Code Monkey home page Code Monkey logo

Comments (21)

rwynn avatar rwynn commented on July 18, 2024 1

An index can contain a dot. The whole thing is the index. You can try it.

from monstache.

rwynn avatar rwynn commented on July 18, 2024 1

You probably don’t need to worry too much about that comment. There is a feature that monstache deletes the index when the collection or db is dropped. You will just need to do that delete index manually. Drop collections and db not too common event.

The ObjectId are converted to string before your function and is called.

from monstache.

rwynn avatar rwynn commented on July 18, 2024

Hi, I don't see a reason yet why it wouldn't already support this (with some work on your part). Monstache will not create the index mapping that contains the join field. You would need to do that yourself upfront before indexing. Then after that join field is in place you would need a Javascript or Golang plugin to alter the source document appropriately to include that join field AND ensure that routing is set such that parents and children are routed to the same shard.

See https://rwynn.github.io/monstache-site/advanced/#middleware and https://rwynn.github.io/monstache-site/advanced/#routing

from monstache.

aguyinmontreal avatar aguyinmontreal commented on July 18, 2024

Thank you! I'll give it a try!

from monstache.

aguyinmontreal avatar aguyinmontreal commented on July 18, 2024

Sorry to bother, but my "parent" documents and my "child" documents are in two different MongoDB collections.

Can Monstache bring them both under the same Elasticsearch namespace (i.e. both index and type) without conflict?

Thank you

from monstache.

rwynn avatar rwynn commented on July 18, 2024

@aguyinmontreal I've just added some docs around this at https://rwynn.github.io/monstache-site/advanced/#joins

To do what you want to accomplish you would have 2 mapping functions in your TOML config file. One for each collection. Then on the _meta_monstache attribute, in addition to a routing property set the index and type properties to what you want.
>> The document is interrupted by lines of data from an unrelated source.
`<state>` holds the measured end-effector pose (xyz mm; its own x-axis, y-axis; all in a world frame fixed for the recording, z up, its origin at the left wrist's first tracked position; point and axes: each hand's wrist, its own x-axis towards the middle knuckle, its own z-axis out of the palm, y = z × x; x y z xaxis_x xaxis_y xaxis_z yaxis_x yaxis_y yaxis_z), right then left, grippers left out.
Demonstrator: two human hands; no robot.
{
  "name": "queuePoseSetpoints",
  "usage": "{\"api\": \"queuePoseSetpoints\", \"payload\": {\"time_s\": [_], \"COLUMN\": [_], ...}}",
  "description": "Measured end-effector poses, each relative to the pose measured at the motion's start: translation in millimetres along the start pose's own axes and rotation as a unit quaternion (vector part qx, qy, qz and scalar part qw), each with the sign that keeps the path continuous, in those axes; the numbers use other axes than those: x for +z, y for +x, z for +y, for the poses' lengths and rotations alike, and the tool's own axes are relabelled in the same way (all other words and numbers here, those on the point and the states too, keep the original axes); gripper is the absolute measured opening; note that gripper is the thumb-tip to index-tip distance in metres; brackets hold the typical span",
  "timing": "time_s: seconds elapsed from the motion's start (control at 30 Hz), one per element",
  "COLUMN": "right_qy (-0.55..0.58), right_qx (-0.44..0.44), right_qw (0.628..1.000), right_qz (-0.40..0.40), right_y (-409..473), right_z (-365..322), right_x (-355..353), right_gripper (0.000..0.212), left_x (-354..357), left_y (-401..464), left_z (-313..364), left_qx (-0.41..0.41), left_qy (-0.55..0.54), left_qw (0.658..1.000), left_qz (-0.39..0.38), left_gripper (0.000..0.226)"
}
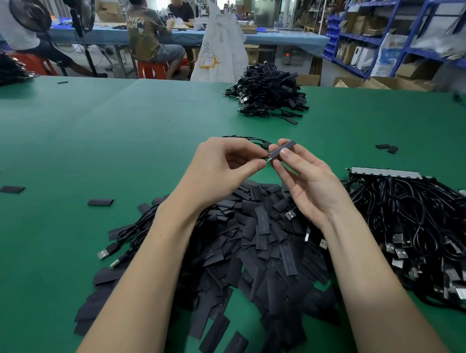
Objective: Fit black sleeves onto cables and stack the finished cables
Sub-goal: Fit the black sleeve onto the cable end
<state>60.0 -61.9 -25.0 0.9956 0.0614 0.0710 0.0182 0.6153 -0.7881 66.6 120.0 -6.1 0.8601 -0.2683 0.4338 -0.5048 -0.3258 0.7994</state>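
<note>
right hand (304,184) pinching black sleeve (282,149), left hand (221,169) pinching cable end (266,157)

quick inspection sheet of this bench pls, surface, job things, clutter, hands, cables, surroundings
surface: green table, bare in the far left part
job's things: black sleeve held over a cable end; loose sleeve pile below the hands
clutter: stray sleeves scattered at left
hands: left hand pinches the cable end; right hand pinches the sleeve
cables: bundle at right; far stack
surroundings: seated workers, blue shelving, white bag
</note>
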Motion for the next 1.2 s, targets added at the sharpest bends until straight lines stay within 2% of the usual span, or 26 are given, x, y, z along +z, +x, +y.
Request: {"api": "queuePoseSetpoints", "payload": {"time_s": [0.3, 0.53, 0.97, 1.1, 1.2], "right_qy": [-0.018, -0.032, -0.014, -0.005, 0.004], "right_qx": [0.003, -0.01, -0.009, -0.004, -0.008], "right_qw": [1.0, 0.999, 1.0, 1.0, 1.0], "right_qz": [0.009, 0.003, -0.004, -0.003, 0.003], "right_y": [-2.0, -1.8, -1.6, -1.2, -0.7], "right_z": [-1.6, -4.0, 2.8, 3.9, 5.1], "right_x": [2.9, 1.0, 2.2, 4.7, 4.5], "right_gripper": [0.017, 0.027, 0.021, 0.017, 0.017], "left_x": [1.3, 3.3, 2.8, 5.0, 5.1], "left_y": [-1.3, -0.9, -1.9, -2.3, -1.9], "left_z": [0.8, 1.6, 1.1, 1.7, 0.7], "left_qx": [-0.006, 0.0, 0.009, -0.001, 0.001], "left_qy": [-0.004, 0.004, -0.012, -0.054, -0.049], "left_qw": [1.0, 1.0, 1.0, 0.998, 0.998], "left_qz": [0.018, 0.014, 0.014, 0.039, 0.036], "left_gripper": [0.008, 0.008, 0.007, 0.017, 0.015]}}
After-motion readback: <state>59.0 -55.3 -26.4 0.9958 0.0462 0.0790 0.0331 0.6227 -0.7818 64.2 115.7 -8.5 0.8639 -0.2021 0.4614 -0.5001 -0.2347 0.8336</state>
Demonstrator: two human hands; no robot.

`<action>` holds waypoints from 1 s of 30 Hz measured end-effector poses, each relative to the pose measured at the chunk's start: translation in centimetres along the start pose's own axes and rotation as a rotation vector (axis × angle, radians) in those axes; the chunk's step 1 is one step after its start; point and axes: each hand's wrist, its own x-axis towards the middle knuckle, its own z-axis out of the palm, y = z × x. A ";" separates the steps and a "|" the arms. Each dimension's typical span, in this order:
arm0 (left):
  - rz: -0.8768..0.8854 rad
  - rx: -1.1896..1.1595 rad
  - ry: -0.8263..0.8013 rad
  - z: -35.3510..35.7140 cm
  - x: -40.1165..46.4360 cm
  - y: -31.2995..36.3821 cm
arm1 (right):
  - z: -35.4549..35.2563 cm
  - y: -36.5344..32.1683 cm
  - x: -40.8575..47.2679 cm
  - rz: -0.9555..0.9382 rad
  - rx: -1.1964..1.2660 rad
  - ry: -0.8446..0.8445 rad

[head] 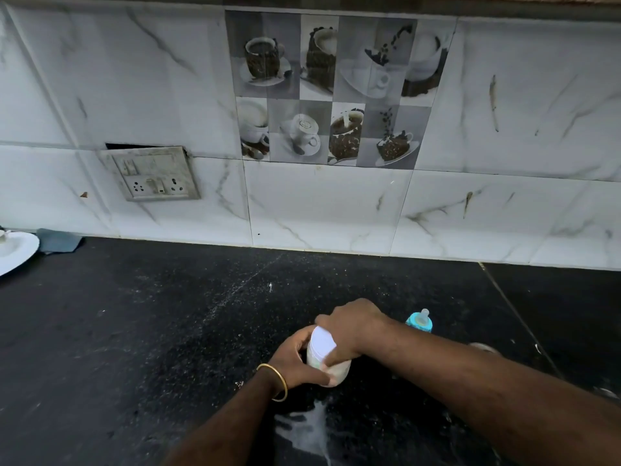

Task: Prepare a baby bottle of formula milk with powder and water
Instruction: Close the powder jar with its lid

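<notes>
Far to the left of the jar (325,356), at the edge of the black counter (168,331), sits a white plate (15,252), with a blue cloth (58,241) just beside it by the wall. Closer to the jar, still on its left, the left hand (295,359) curls its fingers around the jar's side and holds it tight. This wrist has a gold bangle (277,381) on it. The jar is white, looks like it holds white powder, and is tipped a little. It is low in the middle of the view, and I cannot tell if its bottom touches the counter. The right hand (353,326) comes from the right and wraps over the white lid (322,343), with the thumb pressed on the lid's near side. It looks like the lid is being twisted, but I cannot tell if it goes on or off. To do this well, the left hand should keep the jar from turning and hold it straight up, so no powder falls out. The right hand should turn slowly and evenly. Just in front of the jar is a white spill (311,432) on the counter, so the bottom may slip there. Behind the jar and to its right stands the blue bottle top (420,321) with its clear teat, apart from both hands. The bottle itself is not in view.
</notes>
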 end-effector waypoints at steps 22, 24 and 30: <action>0.125 0.084 0.035 0.7 -0.1 0.0 | 6.3 0.2 0.6 -0.183 0.067 0.428; 0.125 0.090 0.085 1.1 -0.2 -0.4 | 7.0 0.1 0.8 -0.197 0.030 0.476; 0.105 0.034 0.189 2.4 -0.6 -0.7 | 8.4 -1.6 0.5 -0.018 0.035 0.511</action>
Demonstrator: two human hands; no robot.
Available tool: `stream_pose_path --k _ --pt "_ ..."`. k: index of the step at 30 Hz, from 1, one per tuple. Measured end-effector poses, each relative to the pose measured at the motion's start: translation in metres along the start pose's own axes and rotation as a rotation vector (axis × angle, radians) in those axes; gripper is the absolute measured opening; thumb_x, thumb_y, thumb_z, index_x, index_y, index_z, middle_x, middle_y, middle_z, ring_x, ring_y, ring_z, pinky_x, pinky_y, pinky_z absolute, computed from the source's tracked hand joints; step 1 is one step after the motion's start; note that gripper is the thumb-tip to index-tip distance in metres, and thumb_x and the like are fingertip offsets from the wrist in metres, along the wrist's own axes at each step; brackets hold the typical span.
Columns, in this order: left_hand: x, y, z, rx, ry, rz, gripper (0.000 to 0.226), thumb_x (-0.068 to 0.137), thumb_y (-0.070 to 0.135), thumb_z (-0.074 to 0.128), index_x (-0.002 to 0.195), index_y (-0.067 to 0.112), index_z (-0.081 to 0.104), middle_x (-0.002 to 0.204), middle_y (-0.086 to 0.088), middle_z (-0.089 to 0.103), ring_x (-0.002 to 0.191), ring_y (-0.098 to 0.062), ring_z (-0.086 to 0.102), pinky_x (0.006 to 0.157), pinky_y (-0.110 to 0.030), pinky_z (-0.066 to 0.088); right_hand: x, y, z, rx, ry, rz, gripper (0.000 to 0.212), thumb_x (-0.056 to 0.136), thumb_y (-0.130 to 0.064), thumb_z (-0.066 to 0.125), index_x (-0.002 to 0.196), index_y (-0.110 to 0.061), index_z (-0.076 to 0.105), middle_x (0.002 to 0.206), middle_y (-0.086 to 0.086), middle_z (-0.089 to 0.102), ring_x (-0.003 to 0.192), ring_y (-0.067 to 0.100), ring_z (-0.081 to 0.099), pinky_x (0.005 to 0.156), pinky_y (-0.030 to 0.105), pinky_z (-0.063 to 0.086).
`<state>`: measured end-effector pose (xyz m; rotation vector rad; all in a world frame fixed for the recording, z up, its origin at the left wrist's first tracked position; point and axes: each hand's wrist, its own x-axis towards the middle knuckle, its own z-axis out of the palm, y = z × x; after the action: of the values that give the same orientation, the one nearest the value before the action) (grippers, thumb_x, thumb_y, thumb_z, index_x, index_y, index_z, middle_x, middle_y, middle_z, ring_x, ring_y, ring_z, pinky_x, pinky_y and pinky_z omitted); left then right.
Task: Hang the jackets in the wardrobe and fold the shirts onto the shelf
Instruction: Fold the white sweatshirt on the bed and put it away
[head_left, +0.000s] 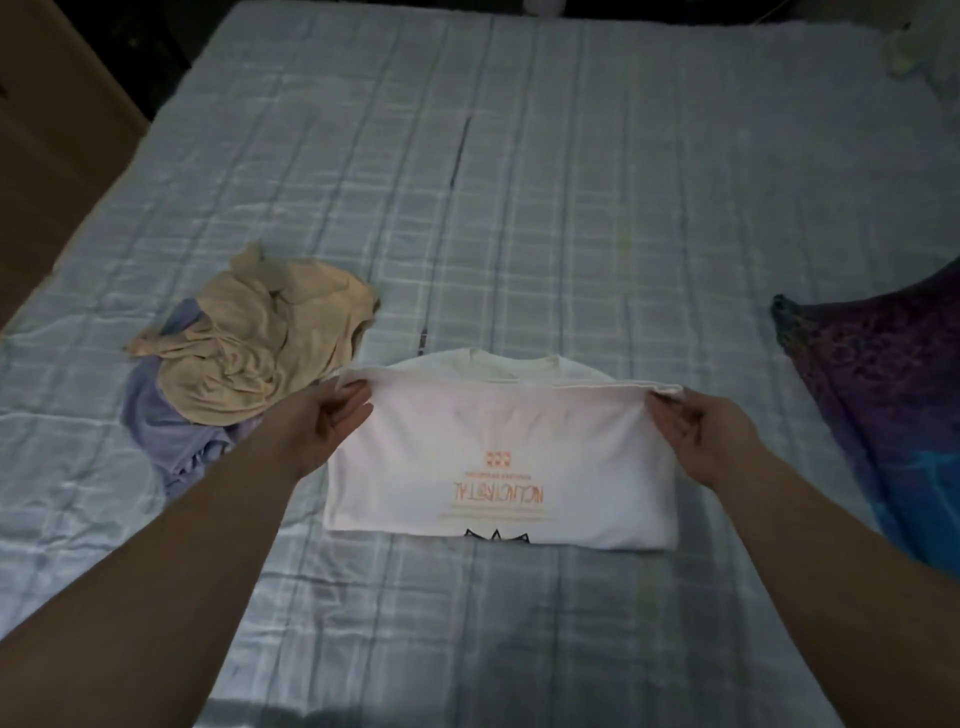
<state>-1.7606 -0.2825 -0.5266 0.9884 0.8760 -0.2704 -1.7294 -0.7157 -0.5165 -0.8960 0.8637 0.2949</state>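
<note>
Fold underway | left hand (332, 421) and right hand (691, 428) pinch white shirt (498, 467) hem corners (print upside down) | I advise lowering evenly to collar, edges aligned.

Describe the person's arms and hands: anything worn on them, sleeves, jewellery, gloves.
Both forearms are bare up to the frame's bottom edge, with no sleeve in view. The left hand and right hand wear no gloves. No watch, bracelet or ring shows, though the light is dim.
</note>
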Motion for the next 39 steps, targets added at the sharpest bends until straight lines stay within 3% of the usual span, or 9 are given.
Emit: stream_pose_path --k 5,9,12,14,16,19,22,26,39 --pt "0.095 -0.011 0.013 0.071 -0.010 0.018 0.025 0.095 -0.004 0.043 0.102 0.012 0.060 0.100 -0.003 0.068 0.097 -0.016 0.065 0.087 -0.038 0.051 0.106 0.010 0.009 -0.055 0.081 -0.022 0.029 0.098 0.005 0.035 0.092 -0.001 0.062 0.069 0.009 0.073 0.063 0.013 0.073 0.057 0.024 0.059" --pt "0.159 -0.034 0.021 0.135 -0.008 0.056 0.027 0.095 -0.008 0.042 0.100 0.015 0.055 0.094 0.001 0.071 0.096 -0.015 0.061 0.088 -0.036 0.050 0.168 0.030 0.000 -0.142 0.094 -0.068 0.023 0.095 0.005 0.043 0.097 -0.006 0.063 0.071 0.005 0.073 0.062 0.010 0.071 0.062 0.023 0.060" --pt "0.181 -0.060 0.024 0.170 0.052 0.163 0.040 0.094 -0.007 0.051 0.128 0.012 0.046 0.098 -0.001 0.069 0.091 -0.014 0.060 0.082 -0.027 0.051 0.191 0.055 -0.012 -0.192 0.137 -0.220 0.036 0.092 0.010 0.049 0.123 -0.007 0.052 0.101 0.016 0.066 0.083 0.022 0.070 0.082 0.034 0.056" --pt "0.178 -0.080 0.026 0.428 0.098 0.347 0.059 0.093 -0.008 0.050 0.145 0.014 0.032 0.115 -0.004 0.058 0.092 -0.012 0.058 0.075 -0.014 0.048 0.187 0.074 -0.015 -0.352 0.206 -0.408 0.047 0.093 0.005 0.050 0.137 -0.012 0.044 0.119 0.016 0.061 0.096 0.022 0.065 0.095 0.038 0.051" --pt "0.170 -0.101 0.026 0.940 0.161 0.672 0.061 0.089 -0.002 0.049 0.146 0.015 0.036 0.133 -0.003 0.052 0.115 -0.016 0.053 0.095 -0.012 0.042 0.175 0.091 -0.018 -0.858 0.221 -0.673 0.049 0.093 -0.010 0.048 0.141 -0.017 0.043 0.135 0.004 0.055 0.110 0.016 0.058 0.105 0.036 0.043" --pt "0.178 -0.123 0.025 1.642 0.016 1.059 0.058 0.093 0.022 0.041 0.150 0.014 0.034 0.156 -0.014 0.033 0.146 -0.031 0.024 0.121 -0.043 0.018 0.171 0.114 -0.021 -1.616 0.021 -0.967 0.053 0.097 -0.024 0.035 0.149 -0.017 0.037 0.157 0.006 0.033 0.146 0.022 0.027 0.121 0.041 0.019" --pt "0.200 -0.129 0.024 1.923 0.007 0.917 0.058 0.100 0.044 0.023 0.155 0.027 0.020 0.163 -0.011 0.017 0.151 -0.031 0.009 0.120 -0.053 0.007 0.188 0.123 -0.020 -2.007 0.054 -0.905 0.060 0.099 -0.040 0.021 0.156 -0.021 0.020 0.165 0.008 0.012 0.152 0.026 0.005 0.123 0.048 0.008" --pt "0.216 -0.128 0.011 1.997 0.022 0.869 0.059 0.100 0.052 0.011 0.156 0.036 0.001 0.165 -0.003 0.001 0.152 -0.024 -0.004 0.121 -0.050 -0.002 0.208 0.125 -0.028 -2.078 0.164 -0.778 0.065 0.099 -0.048 0.010 0.158 -0.023 0.007 0.166 0.006 0.005 0.152 0.025 0.001 0.124 0.046 0.004" --pt "0.119 -0.173 -0.069 1.979 -0.062 0.846 0.063 0.100 0.051 0.023 0.156 0.024 0.021 0.163 -0.014 0.013 0.151 -0.032 0.006 0.120 -0.055 0.011 0.102 0.191 -0.075 -2.126 0.023 -0.809 0.064 0.098 -0.039 0.029 0.157 -0.015 0.019 0.163 0.013 0.016 0.152 0.031 0.010 0.121 0.056 0.011"
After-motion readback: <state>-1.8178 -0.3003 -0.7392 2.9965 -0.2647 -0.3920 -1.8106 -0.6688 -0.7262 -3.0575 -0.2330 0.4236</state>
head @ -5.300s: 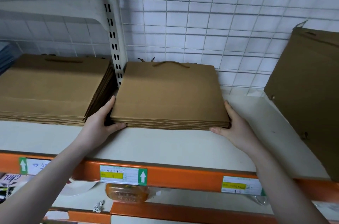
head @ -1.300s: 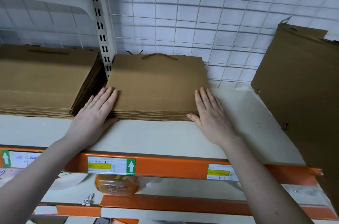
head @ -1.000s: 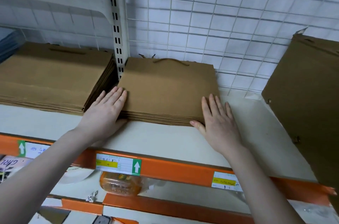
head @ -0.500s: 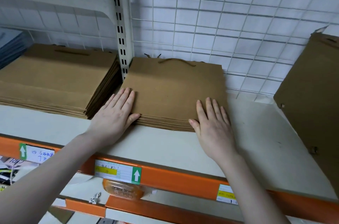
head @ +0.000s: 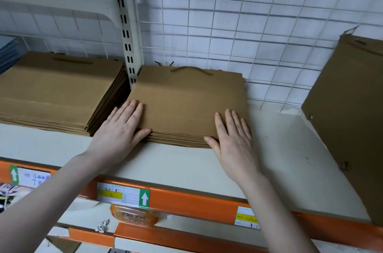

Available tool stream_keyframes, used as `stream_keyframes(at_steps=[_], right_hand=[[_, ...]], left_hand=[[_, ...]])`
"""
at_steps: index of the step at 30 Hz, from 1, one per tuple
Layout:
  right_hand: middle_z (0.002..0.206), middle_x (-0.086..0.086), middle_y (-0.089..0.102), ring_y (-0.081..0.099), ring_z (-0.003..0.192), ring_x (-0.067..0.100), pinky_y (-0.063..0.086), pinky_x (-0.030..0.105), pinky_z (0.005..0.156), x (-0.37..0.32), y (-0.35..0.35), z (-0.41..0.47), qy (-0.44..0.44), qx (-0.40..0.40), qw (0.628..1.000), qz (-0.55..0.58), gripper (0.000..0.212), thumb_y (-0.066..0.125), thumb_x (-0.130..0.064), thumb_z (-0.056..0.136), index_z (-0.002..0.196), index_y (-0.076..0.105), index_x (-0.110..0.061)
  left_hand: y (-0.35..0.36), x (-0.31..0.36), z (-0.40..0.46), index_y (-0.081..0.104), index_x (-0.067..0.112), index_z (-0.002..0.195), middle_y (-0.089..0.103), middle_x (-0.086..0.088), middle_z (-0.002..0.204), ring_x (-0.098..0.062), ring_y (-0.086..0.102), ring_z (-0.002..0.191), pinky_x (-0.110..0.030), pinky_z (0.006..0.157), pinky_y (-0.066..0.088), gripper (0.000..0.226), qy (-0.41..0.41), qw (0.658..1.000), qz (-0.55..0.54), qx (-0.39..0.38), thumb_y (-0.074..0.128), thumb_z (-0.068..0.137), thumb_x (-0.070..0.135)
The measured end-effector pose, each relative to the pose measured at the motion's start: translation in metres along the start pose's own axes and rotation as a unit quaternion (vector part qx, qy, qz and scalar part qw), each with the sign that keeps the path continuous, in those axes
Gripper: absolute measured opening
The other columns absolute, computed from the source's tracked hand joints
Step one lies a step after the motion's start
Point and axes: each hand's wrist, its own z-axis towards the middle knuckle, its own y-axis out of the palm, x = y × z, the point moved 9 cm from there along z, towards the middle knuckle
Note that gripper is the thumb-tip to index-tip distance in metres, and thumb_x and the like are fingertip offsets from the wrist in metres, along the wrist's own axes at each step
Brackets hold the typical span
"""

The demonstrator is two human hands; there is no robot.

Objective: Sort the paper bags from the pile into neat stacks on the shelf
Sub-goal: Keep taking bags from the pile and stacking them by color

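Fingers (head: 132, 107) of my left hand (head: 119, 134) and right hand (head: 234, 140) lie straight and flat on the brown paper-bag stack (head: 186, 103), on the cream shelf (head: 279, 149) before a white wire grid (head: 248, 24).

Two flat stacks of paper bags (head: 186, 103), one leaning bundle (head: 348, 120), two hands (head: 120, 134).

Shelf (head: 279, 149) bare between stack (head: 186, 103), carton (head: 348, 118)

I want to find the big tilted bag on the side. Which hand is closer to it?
Right. The right hand lies on the middle stack, nearer the leaning bag; the left hand lies at the stack's far side.
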Motion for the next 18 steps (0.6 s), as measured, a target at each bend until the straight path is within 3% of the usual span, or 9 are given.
stream_keyframes(at_steps=[5, 7, 10, 13, 18], right_hand=[[0.129, 0.024, 0.055, 0.053, 0.121, 0.036, 0.038, 0.048, 0.102, -0.005, -0.004, -0.004, 0.001, 0.005, 1.0, -0.003, 0.065, 0.031, -0.051, 0.088, 0.124, 0.058, -0.004], [0.126, 0.025, 0.056, 0.054, 0.119, 0.037, 0.04, 0.049, 0.1, -0.008, -0.004, -0.005, -0.009, 0.013, 1.0, -0.007, 0.058, 0.05, -0.048, 0.087, 0.122, 0.059, -0.002], [0.124, 0.027, 0.057, 0.056, 0.116, 0.039, 0.042, 0.051, 0.097, -0.01, -0.002, -0.004, -0.02, 0.007, 1.0, -0.016, 0.066, 0.076, -0.042, 0.071, 0.12, 0.06, 0.0], [0.122, 0.028, 0.058, 0.057, 0.114, 0.039, 0.045, 0.053, 0.094, -0.01, -0.002, 0.0, -0.025, -0.003, 0.999, -0.021, 0.068, 0.082, -0.037, 0.065, 0.119, 0.061, 0.0], [0.119, 0.028, 0.059, 0.059, 0.111, 0.04, 0.045, 0.053, 0.093, -0.01, 0.001, 0.003, -0.024, -0.019, 0.999, -0.033, 0.072, 0.084, -0.038, 0.061, 0.118, 0.062, -0.001]], left_hand=[[-0.003, 0.006, -0.001, 0.042, 0.0, 0.138, 0.043, -0.021, 0.142, -0.033, 0.038, 0.134, -0.041, 0.11, 0.023, 0.097, -0.014, 1.0, 0.024, 0.003, 0.008, 0.084, 0.074], [0.0, 0.007, -0.003, 0.045, -0.001, 0.135, 0.047, -0.022, 0.138, -0.035, 0.043, 0.131, -0.042, 0.108, 0.026, 0.089, -0.006, 0.999, 0.037, 0.003, 0.024, 0.085, 0.07], [0.0, 0.006, -0.003, 0.047, -0.004, 0.133, 0.049, -0.024, 0.136, -0.037, 0.045, 0.128, -0.046, 0.106, 0.031, 0.08, 0.0, 0.999, 0.037, 0.008, 0.048, 0.081, 0.058], [-0.003, 0.009, 0.001, 0.052, -0.008, 0.127, 0.053, -0.027, 0.13, -0.041, 0.051, 0.121, -0.05, 0.101, 0.036, 0.077, 0.004, 0.999, 0.041, 0.022, 0.073, 0.071, 0.041], [-0.005, 0.012, 0.002, 0.052, -0.007, 0.127, 0.054, -0.027, 0.128, -0.041, 0.051, 0.121, -0.049, 0.102, 0.034, 0.077, 0.031, 0.998, 0.042, 0.032, 0.077, 0.07, 0.039]])
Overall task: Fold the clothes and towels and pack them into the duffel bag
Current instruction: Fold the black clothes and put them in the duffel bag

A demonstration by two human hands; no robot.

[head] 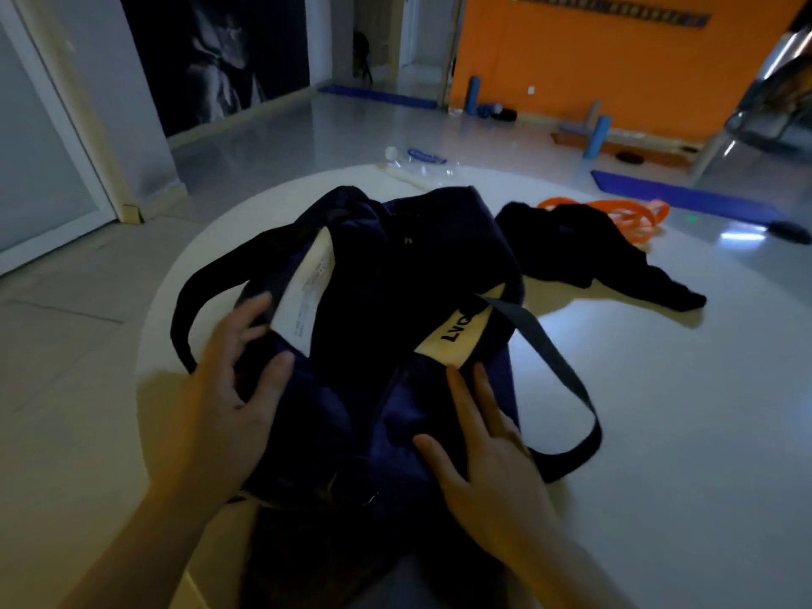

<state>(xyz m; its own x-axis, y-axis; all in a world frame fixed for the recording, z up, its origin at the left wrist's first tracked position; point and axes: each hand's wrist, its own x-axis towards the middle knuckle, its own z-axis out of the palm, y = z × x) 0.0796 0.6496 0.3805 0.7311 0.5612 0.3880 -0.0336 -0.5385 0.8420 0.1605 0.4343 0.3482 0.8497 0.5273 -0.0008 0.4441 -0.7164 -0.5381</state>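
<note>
A navy duffel bag (378, 345) lies slumped in the middle of a round white table (659, 389), and everything else is placed from it. The left hand (237, 380) rests on the bag's left edge, fingers spread and slightly bent against the fabric beside a white care label (307, 292); whether they actually grip the cloth cannot be told. The right hand (487, 459) lies flat on the bag's near right side, fingers straight and a little apart, fingertips (457, 375) just below a cream brand patch (452, 340). A dark strap (558, 371) loops off the bag's right side onto the table.

Behind and right of the bag, apart from it, a black garment (593, 252) lies crumpled and unfolded, with orange resistance bands (624, 217) just beyond it.

The bag looks soft, light and floppy, so it will likely sag shut unless its opening edges are held apart; the rims or the straps seem the best holds. The garment looks limp and thin, best lifted by two corners or its shoulders.
</note>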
You will be overriding the defaults where index is ${db}.${collection} and type is ${collection}.

from monstache.

rwynn avatar rwynn commented on July 18, 2024

This link shows more about overriding the index and type. https://rwynn.github.io/monstache-site/advanced/#indexing-metadata

from monstache.

aguyinmontreal avatar aguyinmontreal commented on July 18, 2024

And it will not conflict on stateful resume?

from monstache.

rwynn avatar rwynn commented on July 18, 2024

The only conflict I can think of when you merge 2 collections into 1 index like this is if document ids collide across those collections. MongoDB only ensures that _id is unique within a single collection. So it's possible, though unlikely if you are using auto-generated _ids, that they can collide and write to the same document in the converged target Elasticsearch index.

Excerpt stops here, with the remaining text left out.